• [WHAT TO WORK ON] The whole listing below is to be copied exactly, with every picture left out.
[Start of Attachment]
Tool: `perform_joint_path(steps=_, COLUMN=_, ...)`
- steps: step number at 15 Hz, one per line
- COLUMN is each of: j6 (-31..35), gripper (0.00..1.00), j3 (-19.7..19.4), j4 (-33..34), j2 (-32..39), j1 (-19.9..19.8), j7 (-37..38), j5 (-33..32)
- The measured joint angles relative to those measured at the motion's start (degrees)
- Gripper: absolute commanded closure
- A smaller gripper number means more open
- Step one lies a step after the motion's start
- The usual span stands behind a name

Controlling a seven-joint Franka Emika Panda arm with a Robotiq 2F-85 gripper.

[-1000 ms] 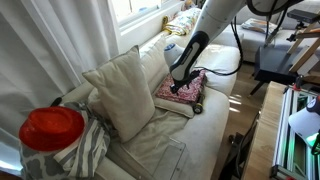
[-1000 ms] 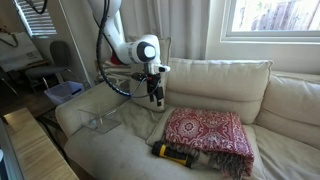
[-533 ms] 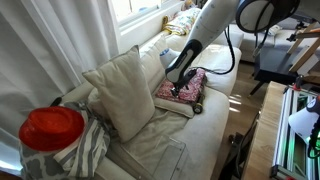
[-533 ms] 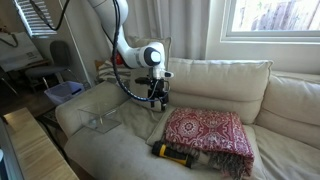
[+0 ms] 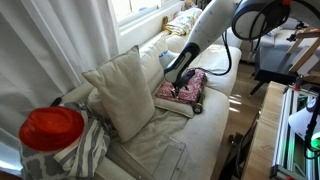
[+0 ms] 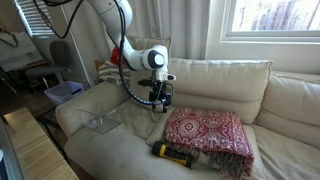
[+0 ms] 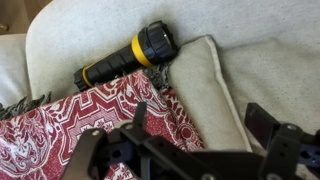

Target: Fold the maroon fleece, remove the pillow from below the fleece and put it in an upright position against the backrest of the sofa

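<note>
The maroon fleece lies spread flat on the sofa seat and also shows in the wrist view. The off-white pillow lies under it, with one side and a corner sticking out. In an exterior view the fleece sits on top of this pillow. My gripper is open and empty, and hovers over the fleece's edge and the exposed pillow side. In both exterior views it hangs just above that edge. The backrest of the sofa rises behind.
A black and yellow flashlight lies beside the fleece near the seat's front. A larger plump pillow leans at the sofa end. A clear plastic box sits on the seat. A red object rests on striped fabric.
The gripper has come down and a little closer to the fleece's edge. The fleece, pillow and flashlight have not moved.
</note>
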Motion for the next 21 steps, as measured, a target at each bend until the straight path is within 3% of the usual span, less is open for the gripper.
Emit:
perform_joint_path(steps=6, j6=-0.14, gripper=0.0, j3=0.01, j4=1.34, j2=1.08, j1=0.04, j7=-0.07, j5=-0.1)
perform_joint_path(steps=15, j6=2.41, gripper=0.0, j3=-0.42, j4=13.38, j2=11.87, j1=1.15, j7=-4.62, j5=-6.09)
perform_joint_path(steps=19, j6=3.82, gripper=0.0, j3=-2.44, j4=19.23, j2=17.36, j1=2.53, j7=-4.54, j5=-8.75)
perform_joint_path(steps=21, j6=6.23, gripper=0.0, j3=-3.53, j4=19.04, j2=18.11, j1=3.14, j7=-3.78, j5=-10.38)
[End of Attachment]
• [EXERCISE SOLUTION]
Tool: `perform_joint_path(steps=_, COLUMN=_, ...)`
- steps: step number at 15 Hz, one per line
- COLUMN is each of: j6 (-31..35), gripper (0.00..1.00), j3 (-19.7..19.4), j4 (-33..34), j2 (-32..39), j1 (-19.9..19.8), j7 (-37..38), j5 (-33..32)
- The measured joint angles relative to those measured at the motion's start (degrees)
- Gripper: absolute commanded closure
- A smaller gripper number means more open
- Step one lies a step after the motion's start
- The usual span stands behind a name

Controlling a seven-joint Franka Emika Panda arm with a Robotiq 2F-85 gripper.

[-1000 ms] 
[-1000 ms] 
[-533 ms] 
[-533 ms] 
[+0 ms] 
[+0 ms] 
[+0 ms] 

Target: Fold the maroon fleece, remove the pillow from below the fleece and put it in an upright position against the backrest of the sofa

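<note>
The maroon fleece lies spread flat on the sofa seat and also shows in the wrist view. The off-white pillow lies under it, with one side and a corner sticking out. In an exterior view the fleece sits on top of this pillow. My gripper is open and empty, and hovers over the fleece's edge and the exposed pillow side. In both exterior views it hangs just above that edge. The backrest of the sofa rises behind.
A black and yellow flashlight lies beside the fleece near the seat's front. A larger plump pillow leans at the sofa end. A clear plastic box sits on the seat. A red object rests on striped fabric.
The gripper has come down and a little closer to the fleece's edge. The fleece, pillow and flashlight have not moved.
</note>
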Motion for the next 21 steps, as measured, a target at each bend until the straight path is within 3% of the usual span, less is open for the gripper.
Emit:
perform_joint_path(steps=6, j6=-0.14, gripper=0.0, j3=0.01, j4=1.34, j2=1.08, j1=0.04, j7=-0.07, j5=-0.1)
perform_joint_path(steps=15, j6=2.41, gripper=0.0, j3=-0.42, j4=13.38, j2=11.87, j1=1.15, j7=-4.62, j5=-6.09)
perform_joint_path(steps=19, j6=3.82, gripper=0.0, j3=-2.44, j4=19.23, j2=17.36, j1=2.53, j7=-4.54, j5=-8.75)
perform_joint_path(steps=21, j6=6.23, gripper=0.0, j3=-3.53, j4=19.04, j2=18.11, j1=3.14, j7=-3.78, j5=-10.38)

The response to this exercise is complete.